I'm not too sure, but maybe as the book is addressed to Muslims, then maybe "Dear Muslim Sister"? or "To my Muslim Sister"?

Hopefully someone will be able to come up with a better translation.


----------



## Huda

cherine said:


> Hello Huda,
> 
> I'm not too sure, but maybe as the book is addressed to Muslims, then maybe "Dear Muslim Sister"? or "To my Muslim Sister"?
> 
> Hopefully someone will be able to come up with a better translation.
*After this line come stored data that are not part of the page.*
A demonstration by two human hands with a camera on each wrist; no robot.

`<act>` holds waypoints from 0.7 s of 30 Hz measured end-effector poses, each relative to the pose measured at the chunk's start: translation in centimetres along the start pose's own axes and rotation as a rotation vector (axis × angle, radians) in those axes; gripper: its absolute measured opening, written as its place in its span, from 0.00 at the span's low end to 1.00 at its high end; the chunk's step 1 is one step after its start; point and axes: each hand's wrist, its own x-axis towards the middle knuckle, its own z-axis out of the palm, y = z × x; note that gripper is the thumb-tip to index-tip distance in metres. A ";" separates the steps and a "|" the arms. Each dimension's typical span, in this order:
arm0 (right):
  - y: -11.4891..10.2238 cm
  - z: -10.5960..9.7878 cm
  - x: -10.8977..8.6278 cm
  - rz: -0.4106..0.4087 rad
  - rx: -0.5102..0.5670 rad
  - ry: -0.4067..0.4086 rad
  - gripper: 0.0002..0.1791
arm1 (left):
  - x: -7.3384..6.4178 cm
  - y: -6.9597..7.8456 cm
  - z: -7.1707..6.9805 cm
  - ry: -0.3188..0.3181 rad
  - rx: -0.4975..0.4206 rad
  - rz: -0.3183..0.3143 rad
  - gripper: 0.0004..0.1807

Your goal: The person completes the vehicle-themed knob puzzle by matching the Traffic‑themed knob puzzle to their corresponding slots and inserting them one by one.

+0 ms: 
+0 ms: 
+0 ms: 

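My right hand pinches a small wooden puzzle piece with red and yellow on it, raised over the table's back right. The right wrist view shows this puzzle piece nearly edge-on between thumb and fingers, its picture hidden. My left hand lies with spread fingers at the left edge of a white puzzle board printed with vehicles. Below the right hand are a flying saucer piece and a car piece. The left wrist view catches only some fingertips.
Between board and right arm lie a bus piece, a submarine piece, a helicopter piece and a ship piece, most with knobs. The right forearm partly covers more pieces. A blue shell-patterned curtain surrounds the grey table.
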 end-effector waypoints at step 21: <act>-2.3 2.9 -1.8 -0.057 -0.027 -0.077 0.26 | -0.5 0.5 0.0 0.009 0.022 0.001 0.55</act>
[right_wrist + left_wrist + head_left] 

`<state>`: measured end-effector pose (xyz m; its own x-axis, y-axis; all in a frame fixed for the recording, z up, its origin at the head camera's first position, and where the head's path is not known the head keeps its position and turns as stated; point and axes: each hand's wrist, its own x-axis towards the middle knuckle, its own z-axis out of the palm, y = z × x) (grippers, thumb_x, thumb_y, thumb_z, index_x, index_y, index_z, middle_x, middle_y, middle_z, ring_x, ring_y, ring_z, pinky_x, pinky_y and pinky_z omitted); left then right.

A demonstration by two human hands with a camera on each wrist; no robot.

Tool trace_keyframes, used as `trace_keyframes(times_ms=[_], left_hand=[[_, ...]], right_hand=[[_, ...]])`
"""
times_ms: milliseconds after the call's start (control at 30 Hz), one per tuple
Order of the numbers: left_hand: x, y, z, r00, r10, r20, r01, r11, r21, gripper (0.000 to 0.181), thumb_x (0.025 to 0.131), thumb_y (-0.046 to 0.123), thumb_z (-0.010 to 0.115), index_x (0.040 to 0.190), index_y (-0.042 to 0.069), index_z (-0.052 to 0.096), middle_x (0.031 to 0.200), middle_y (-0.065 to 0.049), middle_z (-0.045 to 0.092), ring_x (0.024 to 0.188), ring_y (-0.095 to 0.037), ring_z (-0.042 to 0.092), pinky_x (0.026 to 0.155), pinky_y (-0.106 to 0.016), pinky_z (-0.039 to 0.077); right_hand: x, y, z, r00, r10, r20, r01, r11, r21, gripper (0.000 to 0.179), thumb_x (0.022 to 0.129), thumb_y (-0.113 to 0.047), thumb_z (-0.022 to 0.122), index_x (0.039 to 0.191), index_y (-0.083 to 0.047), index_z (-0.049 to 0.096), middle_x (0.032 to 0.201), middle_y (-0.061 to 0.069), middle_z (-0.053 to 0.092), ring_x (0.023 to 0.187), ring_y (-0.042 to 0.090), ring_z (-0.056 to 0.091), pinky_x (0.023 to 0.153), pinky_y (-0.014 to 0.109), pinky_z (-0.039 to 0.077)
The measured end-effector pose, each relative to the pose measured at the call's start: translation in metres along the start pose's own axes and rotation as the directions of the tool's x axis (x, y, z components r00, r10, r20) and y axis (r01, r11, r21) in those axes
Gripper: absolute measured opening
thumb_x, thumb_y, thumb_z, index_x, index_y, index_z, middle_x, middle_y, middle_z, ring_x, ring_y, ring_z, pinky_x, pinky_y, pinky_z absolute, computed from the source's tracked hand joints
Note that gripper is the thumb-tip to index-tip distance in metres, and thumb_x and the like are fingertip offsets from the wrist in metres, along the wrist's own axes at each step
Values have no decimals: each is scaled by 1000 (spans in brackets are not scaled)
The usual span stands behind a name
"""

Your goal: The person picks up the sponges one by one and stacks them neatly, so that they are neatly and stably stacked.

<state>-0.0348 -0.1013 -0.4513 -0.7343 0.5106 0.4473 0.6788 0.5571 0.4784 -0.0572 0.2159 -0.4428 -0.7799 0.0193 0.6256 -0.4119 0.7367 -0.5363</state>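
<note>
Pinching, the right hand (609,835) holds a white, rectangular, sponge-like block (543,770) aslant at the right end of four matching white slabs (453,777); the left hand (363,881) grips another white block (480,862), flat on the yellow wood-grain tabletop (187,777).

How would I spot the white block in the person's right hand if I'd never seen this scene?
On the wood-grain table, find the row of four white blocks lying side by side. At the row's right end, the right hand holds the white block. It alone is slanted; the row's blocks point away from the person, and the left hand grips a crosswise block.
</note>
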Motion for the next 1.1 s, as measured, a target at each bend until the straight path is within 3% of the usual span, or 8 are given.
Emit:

but "muslim" is مسلم not مؤمن


----------



## Drink

The best translation for مؤمن is "believer", but there is no good adjectival version that preserves the connotation (i.e. it would not sound as good if you said "my believing sister"). So the best translation I can think of for أختي امؤمنة would be "*my sister believer*", but this does not work very well if she is also your biological sister.


----------



## analeeh

Huda said:


> but "muslim" is مسلم not مؤمن



yeah, but مؤمن here basically means 'Muslim', right?


----------



## cherine

I understand what you mean, Huda. But the problem is in the perception of the words: when we see أختي المؤمنة in Arabic, we don't think أختي المسيحية المؤمنة ; it is clear to us that the title is addressing Muslims. But if you go for the litteral translation "believer", it would not be equally clear to English speakers which religion you're talking about. This is why I suggested replacing المؤمنة (believer) with المسلمة (Muslim). It would deliver the same intention, and would be clearer to the different target readers.


----------



## Huda

Thank you very much.


----------



## Drink

cherine said:


> I understand what you mean, Huda. But the problem is in the perception of the words: when we see أختي المؤمنة in Arabic, we don't think أختي المسيحية المؤمنة ; it is clear to us that the title is addressing Muslims. But if you go for the litteral translation "believer", it would not be equally clear to English speakers which religion you're talking about. This is why I suggested replacing المؤمنة (believer) with المسلمة (Muslim). It would deliver the same intention, and would be clearer to the different target readers.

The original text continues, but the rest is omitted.